_Required action_: Please reproduce all of the lines below, word for word and in full.

---------- Material provided

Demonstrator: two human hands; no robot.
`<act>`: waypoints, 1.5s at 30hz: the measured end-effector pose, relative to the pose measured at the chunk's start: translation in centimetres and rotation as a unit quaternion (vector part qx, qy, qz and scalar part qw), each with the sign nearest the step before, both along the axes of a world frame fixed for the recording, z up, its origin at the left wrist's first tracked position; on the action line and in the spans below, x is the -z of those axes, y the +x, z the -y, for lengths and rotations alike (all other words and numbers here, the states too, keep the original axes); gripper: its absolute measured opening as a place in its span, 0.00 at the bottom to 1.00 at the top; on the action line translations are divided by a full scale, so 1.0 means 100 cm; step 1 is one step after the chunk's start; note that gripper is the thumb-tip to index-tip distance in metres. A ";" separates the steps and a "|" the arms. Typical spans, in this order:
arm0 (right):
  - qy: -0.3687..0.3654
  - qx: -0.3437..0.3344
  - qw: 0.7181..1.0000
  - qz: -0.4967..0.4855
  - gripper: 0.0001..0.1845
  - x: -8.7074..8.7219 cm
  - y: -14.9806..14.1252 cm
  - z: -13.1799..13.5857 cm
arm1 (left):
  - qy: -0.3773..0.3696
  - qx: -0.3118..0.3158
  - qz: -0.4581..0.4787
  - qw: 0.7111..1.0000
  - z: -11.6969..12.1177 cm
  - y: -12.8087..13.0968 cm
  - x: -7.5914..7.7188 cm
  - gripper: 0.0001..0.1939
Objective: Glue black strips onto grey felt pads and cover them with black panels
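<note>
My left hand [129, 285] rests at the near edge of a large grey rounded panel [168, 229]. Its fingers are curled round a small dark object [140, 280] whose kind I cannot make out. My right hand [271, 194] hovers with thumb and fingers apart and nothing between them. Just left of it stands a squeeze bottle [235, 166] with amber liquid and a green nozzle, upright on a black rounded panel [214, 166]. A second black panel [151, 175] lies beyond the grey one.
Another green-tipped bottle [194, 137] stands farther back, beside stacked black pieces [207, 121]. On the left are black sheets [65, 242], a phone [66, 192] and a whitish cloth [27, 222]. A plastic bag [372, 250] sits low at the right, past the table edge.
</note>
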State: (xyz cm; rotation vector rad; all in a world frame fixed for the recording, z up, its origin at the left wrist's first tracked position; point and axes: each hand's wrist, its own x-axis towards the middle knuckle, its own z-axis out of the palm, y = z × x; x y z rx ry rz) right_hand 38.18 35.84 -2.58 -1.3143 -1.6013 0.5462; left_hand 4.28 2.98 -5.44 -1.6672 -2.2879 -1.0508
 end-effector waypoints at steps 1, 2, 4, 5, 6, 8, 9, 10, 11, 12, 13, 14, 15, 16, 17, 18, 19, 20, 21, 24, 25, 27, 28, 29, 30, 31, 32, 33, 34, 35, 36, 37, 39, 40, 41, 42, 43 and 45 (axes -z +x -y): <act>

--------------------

_Response_:
Demonstrator: two human hands; no robot.
`<act>`: waypoints, 1.5s at 30hz: the measured end-effector pose, relative to the pose measured at the chunk's start: translation in centimetres and rotation as a unit quaternion (vector part qx, qy, qz and scalar part qw), each with the sign nearest the step before, both along the axes of a world frame fixed for the recording, z up, its origin at the left wrist's first tracked position; on the action line and in the spans below, x is the -z of those axes, y the +x, z the -y, for lengths and rotations alike (all other words and numbers here, the states too, keep the original axes); gripper: its absolute measured opening as a place in its span, 0.00 at the bottom to 1.00 at the top; on the action line translations are divided by a full scale, so 1.0 means 100 cm; step 1 is one step after the chunk's start; note that gripper is the thumb-tip to index-tip distance in metres. A ";" separates the steps and a "|" the arms. Typical spans, in this order:
arm0 (right):
  - qy: -0.3687..0.3654
  - qx: -0.3437..0.3344
  - qw: 0.7181..1.0000
  - qz: -0.4967..0.4855
  - gripper: 0.0001..0.1845
  - x: -8.7074..8.7219 cm
  - y: -14.9806..14.1252 cm
  - z: -13.1799..13.5857 cm
arm1 (left):
  - qy: -0.3773..0.3696
  - qx: -0.3118..0.3158
  - qz: -0.4581..0.4787
  - qw: 0.7111..1.0000
  - z: -11.6969..12.1177 cm
  - y: -12.8087..13.0968 cm
  - x: -7.5914..7.7188 cm
  - gripper: 0.0001..0.1939
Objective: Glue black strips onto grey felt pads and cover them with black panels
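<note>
My left hand [129, 285] rests at the near edge of a large grey rounded panel [168, 229]. Its fingers are curled round a small dark object [140, 280] whose kind I cannot make out. My right hand [271, 194] hovers with thumb and fingers apart and nothing between them. Just left of it stands a squeeze bottle [235, 166] with amber liquid and a green nozzle, upright on a black rounded panel [214, 166]. A second black panel [151, 175] lies beyond the grey one.
Another green-tipped bottle [194, 137] stands farther back, beside stacked black pieces [207, 121]. On the left are black sheets [65, 242], a phone [66, 192] and a whitish cloth [27, 222]. A plastic bag [372, 250] sits low at the right, past the table edge.
</note>
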State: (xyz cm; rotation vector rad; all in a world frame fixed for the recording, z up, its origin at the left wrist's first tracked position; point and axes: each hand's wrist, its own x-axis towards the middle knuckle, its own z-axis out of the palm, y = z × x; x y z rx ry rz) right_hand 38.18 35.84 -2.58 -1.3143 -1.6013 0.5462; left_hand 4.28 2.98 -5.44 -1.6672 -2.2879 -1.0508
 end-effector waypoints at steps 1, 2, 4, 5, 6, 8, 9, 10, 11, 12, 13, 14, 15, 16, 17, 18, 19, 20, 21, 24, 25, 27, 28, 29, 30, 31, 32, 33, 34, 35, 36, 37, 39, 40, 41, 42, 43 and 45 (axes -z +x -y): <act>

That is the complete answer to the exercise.